■ Work required: Your response should consist of the lines below, printed exactly.

##### Collected data

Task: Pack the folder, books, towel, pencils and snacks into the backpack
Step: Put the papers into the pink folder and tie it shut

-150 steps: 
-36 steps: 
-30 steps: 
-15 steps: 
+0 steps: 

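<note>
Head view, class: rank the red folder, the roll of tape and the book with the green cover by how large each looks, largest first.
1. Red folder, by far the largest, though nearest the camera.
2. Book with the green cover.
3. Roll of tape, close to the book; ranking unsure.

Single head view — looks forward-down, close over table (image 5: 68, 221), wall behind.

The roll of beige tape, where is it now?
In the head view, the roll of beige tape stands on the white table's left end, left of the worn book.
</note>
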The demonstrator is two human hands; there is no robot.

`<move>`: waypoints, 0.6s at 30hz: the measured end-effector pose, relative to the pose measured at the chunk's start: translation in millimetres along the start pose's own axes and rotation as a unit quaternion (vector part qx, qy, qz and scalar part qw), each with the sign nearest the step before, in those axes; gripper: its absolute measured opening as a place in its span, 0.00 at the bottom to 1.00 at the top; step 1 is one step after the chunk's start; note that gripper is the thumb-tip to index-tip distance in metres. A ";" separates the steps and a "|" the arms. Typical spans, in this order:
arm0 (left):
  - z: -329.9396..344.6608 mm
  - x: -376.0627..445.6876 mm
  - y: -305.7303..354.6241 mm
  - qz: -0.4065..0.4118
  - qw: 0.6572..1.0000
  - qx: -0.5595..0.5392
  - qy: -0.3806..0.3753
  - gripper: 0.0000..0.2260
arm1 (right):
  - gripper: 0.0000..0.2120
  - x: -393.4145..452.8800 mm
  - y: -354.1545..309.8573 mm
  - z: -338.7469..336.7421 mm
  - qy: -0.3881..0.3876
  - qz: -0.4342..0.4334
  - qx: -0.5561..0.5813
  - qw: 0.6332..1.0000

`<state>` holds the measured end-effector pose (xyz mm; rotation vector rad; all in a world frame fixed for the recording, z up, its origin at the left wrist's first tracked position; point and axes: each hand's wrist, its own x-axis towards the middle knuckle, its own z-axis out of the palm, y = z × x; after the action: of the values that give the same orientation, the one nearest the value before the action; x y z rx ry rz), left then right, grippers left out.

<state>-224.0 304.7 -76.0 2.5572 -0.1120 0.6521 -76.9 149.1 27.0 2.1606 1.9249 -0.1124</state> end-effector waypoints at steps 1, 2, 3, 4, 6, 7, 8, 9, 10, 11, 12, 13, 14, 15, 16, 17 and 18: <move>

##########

■ Reply:
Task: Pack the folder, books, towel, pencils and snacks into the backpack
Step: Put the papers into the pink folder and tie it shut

-150 steps: 
-36 steps: 
-30 steps: 
-15 steps: 
+0 steps: 

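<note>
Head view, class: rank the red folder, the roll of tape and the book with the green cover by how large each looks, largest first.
1. Red folder, by far the largest, though nearest the camera.
2. Book with the green cover.
3. Roll of tape, close to the book; ranking unsure.

Single head view — looks forward-down, close over table (image 5: 68, 221), wall behind.

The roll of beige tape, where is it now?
In the head view, the roll of beige tape stands on the white table's left end, left of the worn book.
</note>
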The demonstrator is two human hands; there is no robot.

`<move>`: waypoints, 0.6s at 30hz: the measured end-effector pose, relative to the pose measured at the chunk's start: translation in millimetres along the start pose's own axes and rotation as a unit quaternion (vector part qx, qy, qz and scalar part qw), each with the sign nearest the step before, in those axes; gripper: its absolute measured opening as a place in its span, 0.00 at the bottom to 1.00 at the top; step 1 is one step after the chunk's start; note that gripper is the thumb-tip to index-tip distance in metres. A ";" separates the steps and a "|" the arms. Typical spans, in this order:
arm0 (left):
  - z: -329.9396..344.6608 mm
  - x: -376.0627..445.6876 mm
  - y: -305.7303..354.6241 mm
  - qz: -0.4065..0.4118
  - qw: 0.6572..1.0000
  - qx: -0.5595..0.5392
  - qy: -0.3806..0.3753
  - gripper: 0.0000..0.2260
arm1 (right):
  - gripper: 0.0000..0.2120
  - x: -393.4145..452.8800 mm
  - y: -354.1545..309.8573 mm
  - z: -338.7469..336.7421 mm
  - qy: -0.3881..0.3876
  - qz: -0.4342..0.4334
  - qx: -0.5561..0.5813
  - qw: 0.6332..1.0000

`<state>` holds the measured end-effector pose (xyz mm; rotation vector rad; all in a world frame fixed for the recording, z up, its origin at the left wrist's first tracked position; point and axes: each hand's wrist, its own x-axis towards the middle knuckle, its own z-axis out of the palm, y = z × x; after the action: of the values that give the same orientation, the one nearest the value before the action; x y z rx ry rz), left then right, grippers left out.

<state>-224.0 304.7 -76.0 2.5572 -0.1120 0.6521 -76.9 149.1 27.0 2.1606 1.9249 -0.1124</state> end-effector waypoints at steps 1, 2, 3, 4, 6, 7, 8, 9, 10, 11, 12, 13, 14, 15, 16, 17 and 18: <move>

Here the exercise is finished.